## What you will do
Repeat the data in full and exactly. Leave the pictures out.

Items listed in a dataset:
····················

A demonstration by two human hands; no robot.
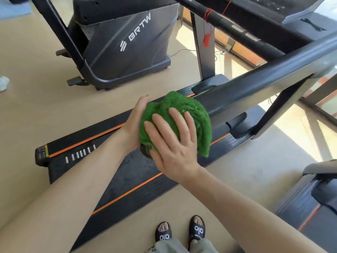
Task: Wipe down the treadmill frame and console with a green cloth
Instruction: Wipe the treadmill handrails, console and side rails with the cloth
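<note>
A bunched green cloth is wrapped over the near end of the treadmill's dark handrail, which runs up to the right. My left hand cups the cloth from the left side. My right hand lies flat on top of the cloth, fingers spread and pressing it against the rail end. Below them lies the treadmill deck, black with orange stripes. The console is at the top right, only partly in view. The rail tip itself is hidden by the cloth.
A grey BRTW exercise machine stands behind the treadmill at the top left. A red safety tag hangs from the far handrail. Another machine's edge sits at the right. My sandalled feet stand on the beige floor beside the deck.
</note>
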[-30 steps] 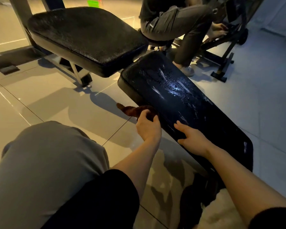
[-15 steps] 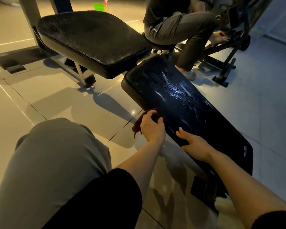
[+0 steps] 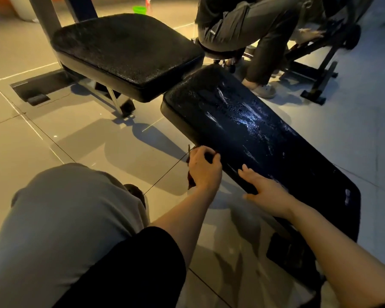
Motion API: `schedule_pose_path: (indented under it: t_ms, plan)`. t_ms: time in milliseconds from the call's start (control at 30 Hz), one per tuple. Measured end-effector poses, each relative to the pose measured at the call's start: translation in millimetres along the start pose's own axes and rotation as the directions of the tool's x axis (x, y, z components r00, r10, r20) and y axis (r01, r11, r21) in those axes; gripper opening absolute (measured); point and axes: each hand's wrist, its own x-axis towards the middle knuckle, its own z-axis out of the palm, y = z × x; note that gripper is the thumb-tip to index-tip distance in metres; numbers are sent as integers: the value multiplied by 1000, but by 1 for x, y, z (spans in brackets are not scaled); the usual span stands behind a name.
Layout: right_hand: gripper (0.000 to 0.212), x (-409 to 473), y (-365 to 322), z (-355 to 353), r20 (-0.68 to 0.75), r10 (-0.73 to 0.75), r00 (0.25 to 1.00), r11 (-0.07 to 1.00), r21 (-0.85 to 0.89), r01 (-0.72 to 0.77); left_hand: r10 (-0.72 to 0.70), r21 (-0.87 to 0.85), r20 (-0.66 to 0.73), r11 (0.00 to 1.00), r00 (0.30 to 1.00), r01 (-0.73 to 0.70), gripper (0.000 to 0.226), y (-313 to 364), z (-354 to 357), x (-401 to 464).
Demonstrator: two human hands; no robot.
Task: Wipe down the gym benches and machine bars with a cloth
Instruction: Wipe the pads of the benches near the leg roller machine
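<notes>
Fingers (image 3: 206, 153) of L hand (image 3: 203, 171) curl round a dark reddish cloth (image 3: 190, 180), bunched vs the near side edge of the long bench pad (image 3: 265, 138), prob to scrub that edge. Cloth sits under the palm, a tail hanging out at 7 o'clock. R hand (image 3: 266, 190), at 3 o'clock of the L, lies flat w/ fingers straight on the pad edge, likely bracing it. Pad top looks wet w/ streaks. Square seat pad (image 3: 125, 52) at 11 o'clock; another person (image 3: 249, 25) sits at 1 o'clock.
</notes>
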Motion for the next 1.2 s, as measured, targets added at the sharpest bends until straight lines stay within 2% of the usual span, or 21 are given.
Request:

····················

## Result below
A demonstration by two human hands; no robot.
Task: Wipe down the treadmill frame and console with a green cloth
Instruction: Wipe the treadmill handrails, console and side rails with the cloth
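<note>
A bunched green cloth is wrapped over the near end of the treadmill's dark handrail, which runs up to the right. My left hand cups the cloth from the left side. My right hand lies flat on top of the cloth, fingers spread and pressing it against the rail end. Below them lies the treadmill deck, black with orange stripes. The console is at the top right, only partly in view. The rail tip itself is hidden by the cloth.
A grey BRTW exercise machine stands behind the treadmill at the top left. A red safety tag hangs from the far handrail. Another machine's edge sits at the right. My sandalled feet stand on the beige floor beside the deck.
</note>
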[-30 steps] 
[-15 steps] 
[+0 steps] 
Motion API: `schedule_pose_path: (indented under it: t_ms, plan)`. t_ms: time in milliseconds from the call's start (control at 30 Hz), one per tuple. Measured end-effector poses, each relative to the pose measured at the call's start: translation in millimetres along the start pose's own axes and rotation as the directions of the tool's x axis (x, y, z components r00, r10, r20) and y axis (r01, r11, r21) in those axes; gripper opening absolute (measured); point and axes: each hand's wrist, its own x-axis towards the middle knuckle, its own z-axis out of the palm, y = z × x; note that gripper is the thumb-tip to index-tip distance in metres; numbers are sent as integers: the value multiplied by 1000, but by 1 for x, y, z (spans in brackets are not scaled); the usual span stands behind a name.
Layout: right_hand: gripper (0.000 to 0.212), x (-409 to 473), y (-365 to 322), z (-355 to 353), r20 (-0.68 to 0.75), r10 (-0.73 to 0.75), r00 (0.25 to 1.00), r11 (-0.07 to 1.00), r21 (-0.85 to 0.89), r01 (-0.72 to 0.77); left_hand: r10 (-0.72 to 0.70), r21 (-0.87 to 0.85), r20 (-0.66 to 0.73), r11 (0.00 to 1.00), r00 (0.30 to 1.00), r01 (-0.73 to 0.70), gripper (0.000 to 0.226), y (-313 to 364), z (-354 to 357), x (-401 to 464).
Demonstrator: two human hands; no robot.
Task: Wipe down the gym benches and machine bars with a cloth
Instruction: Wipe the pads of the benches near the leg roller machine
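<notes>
Fingers (image 3: 206, 153) of L hand (image 3: 203, 171) curl round a dark reddish cloth (image 3: 190, 180), bunched vs the near side edge of the long bench pad (image 3: 265, 138), prob to scrub that edge. Cloth sits under the palm, a tail hanging out at 7 o'clock. R hand (image 3: 266, 190), at 3 o'clock of the L, lies flat w/ fingers straight on the pad edge, likely bracing it. Pad top looks wet w/ streaks. Square seat pad (image 3: 125, 52) at 11 o'clock; another person (image 3: 249, 25) sits at 1 o'clock.
</notes>
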Motion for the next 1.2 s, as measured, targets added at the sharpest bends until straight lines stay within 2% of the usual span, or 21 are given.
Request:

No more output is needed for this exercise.